ASSIGNED TASK: For every entry, output the exact wording.

Source data:
=== Section Start ===

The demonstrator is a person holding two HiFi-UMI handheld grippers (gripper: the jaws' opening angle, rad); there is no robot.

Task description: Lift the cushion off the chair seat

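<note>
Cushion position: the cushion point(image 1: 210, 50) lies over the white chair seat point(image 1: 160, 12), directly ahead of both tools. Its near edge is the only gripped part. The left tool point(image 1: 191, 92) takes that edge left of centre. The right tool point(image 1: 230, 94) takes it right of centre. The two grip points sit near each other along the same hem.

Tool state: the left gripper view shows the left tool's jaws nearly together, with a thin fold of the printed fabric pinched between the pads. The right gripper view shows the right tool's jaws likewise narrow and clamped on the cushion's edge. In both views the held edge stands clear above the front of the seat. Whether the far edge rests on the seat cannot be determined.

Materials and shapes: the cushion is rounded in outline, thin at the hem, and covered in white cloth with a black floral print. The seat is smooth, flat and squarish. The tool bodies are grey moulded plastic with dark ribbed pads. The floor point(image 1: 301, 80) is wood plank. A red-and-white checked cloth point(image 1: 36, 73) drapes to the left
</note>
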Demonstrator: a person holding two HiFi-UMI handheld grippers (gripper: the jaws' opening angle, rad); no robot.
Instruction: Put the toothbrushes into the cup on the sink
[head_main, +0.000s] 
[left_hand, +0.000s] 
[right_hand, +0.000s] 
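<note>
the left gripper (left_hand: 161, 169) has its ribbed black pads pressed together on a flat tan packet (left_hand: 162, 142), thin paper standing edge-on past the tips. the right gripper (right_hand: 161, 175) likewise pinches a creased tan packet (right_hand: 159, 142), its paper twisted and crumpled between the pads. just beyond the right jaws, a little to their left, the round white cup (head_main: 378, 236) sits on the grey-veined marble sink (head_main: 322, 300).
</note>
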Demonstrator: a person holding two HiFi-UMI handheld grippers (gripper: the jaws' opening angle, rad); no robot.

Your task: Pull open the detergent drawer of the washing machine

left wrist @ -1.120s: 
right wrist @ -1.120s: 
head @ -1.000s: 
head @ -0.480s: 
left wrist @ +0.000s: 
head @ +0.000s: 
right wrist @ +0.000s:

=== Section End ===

PROBLEM SOLUTION:
The demonstrator is a person holding two HiFi-UMI handheld grippers (gripper: the jaws' opening angle, rad); there is no robot.

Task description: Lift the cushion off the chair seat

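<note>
Cushion position: the cushion point(image 1: 210, 50) lies over the white chair seat point(image 1: 160, 12), directly ahead of both tools. Its near edge is the only gripped part. The left tool point(image 1: 191, 92) takes that edge left of centre. The right tool point(image 1: 230, 94) takes it right of centre. The two grip points sit near each other along the same hem.

Tool state: the left gripper view shows the left tool's jaws nearly together, with a thin fold of the printed fabric pinched between the pads. The right gripper view shows the right tool's jaws likewise narrow and clamped on the cushion's edge. In both views the held edge stands clear above the front of the seat. Whether the far edge rests on the seat cannot be determined.

Materials and shapes: the cushion is rounded in outline, thin at the hem, and covered in white cloth with a black floral print. The seat is smooth, flat and squarish. The tool bodies are grey moulded plastic with dark ribbed pads. The floor point(image 1: 301, 80) is wood plank. A red-and-white checked cloth point(image 1: 36, 73) drapes to the left
</note>
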Demonstrator: a person holding two HiFi-UMI handheld grippers (gripper: the jaws' opening angle, rad); no robot.
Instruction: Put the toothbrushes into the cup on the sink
[head_main, +0.000s] 
[left_hand, +0.000s] 
[right_hand, +0.000s] 
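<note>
the left gripper (left_hand: 161, 169) has its ribbed black pads pressed together on a flat tan packet (left_hand: 162, 142), thin paper standing edge-on past the tips. the right gripper (right_hand: 161, 175) likewise pinches a creased tan packet (right_hand: 159, 142), its paper twisted and crumpled between the pads. just beyond the right jaws, a little to their left, the round white cup (head_main: 378, 236) sits on the grey-veined marble sink (head_main: 322, 300).
</note>
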Demonstrator: a person holding two HiFi-UMI handheld grippers (gripper: the jaws' opening angle, rad); no robot.

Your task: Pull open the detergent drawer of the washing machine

left wrist @ -1.120s: 
right wrist @ -1.120s: 
head @ -1.000s: 
head @ -0.480s: 
left wrist @ +0.000s: 
head @ +0.000s: 
right wrist @ +0.000s:

The required response has been given in full.